### Problem to solve
The lines below from the one with "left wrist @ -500" up to and including the one with "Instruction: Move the" are what you should set down, exactly and without pictures.

### Recorded information
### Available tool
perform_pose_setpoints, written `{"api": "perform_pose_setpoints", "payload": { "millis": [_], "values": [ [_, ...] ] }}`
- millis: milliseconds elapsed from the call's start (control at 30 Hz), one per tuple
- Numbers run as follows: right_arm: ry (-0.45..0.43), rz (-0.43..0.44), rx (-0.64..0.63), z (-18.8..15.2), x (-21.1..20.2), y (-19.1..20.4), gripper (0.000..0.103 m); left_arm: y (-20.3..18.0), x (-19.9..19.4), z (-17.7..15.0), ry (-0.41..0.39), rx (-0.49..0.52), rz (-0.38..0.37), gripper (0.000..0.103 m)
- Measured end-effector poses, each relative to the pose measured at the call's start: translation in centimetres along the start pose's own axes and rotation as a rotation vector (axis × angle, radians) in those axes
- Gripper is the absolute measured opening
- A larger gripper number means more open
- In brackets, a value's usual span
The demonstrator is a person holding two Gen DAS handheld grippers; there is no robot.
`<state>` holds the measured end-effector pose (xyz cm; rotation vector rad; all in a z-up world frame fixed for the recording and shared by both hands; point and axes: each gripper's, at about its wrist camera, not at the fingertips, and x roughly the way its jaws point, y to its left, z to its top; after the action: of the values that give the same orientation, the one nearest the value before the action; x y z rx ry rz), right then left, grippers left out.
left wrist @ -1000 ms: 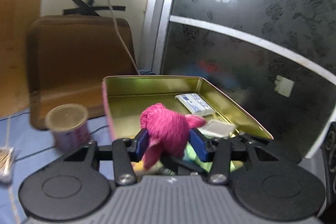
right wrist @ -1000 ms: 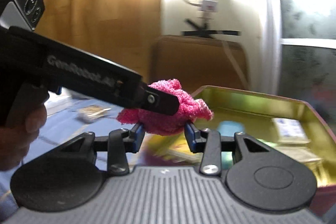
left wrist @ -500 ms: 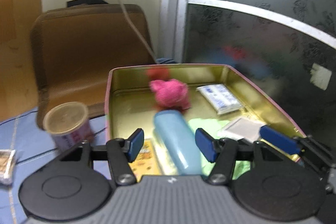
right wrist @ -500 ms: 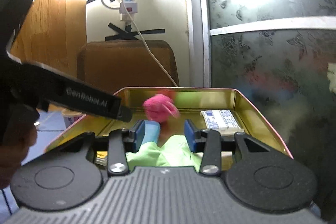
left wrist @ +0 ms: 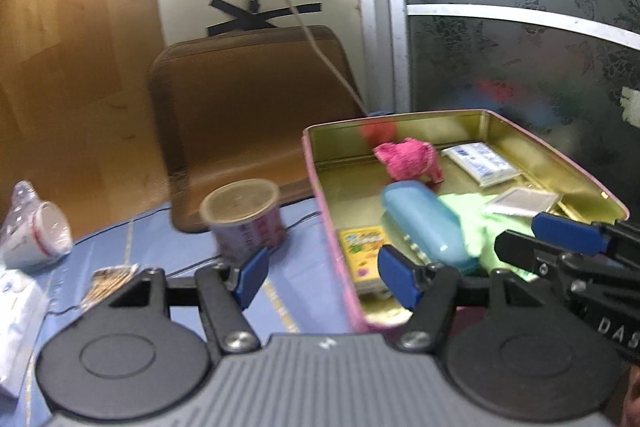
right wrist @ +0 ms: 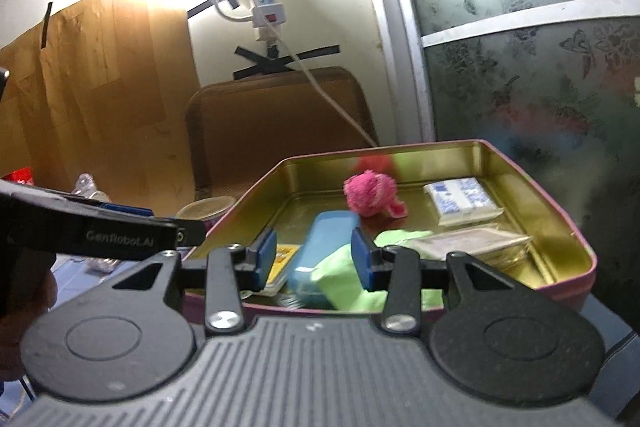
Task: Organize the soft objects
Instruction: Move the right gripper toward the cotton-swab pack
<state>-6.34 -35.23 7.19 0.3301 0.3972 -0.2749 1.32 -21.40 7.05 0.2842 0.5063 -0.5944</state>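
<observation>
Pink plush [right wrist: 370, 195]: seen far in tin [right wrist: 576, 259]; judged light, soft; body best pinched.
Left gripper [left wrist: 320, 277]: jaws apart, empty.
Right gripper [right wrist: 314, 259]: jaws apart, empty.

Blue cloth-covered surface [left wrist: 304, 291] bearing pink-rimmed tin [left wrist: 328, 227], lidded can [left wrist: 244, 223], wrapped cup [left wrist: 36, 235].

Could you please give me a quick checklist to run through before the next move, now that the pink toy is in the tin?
1. Pink toy lies inside the tin, near its back wall: ok.
2. Left gripper open, holding nothing: ok.
3. Right gripper open, holding nothing: ok.
4. Green cloth in the tin: ok.
5. Next soft object outside the tin: cannot tell.
6. Can upright beside the tin, near the left gripper: ok.
</observation>
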Motion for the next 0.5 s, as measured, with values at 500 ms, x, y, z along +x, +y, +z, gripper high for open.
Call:
{"api": "perform_pose_setpoints", "payload": {
  "millis": [500],
  "values": [
    [0.046, 0.101, -0.099, -0.2, 1.2, 6.6, 0.044, 7.0, -1.2, -3.4, 0.02, -0.086, 0.123, 0.065]
  ]
}}
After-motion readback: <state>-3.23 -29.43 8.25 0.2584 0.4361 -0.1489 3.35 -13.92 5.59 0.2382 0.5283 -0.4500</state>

### Exercise solution
left wrist @ -500 ms: 
right wrist @ -500 ms: 
left wrist @ +0 ms: 
right wrist @ +0 ms: 
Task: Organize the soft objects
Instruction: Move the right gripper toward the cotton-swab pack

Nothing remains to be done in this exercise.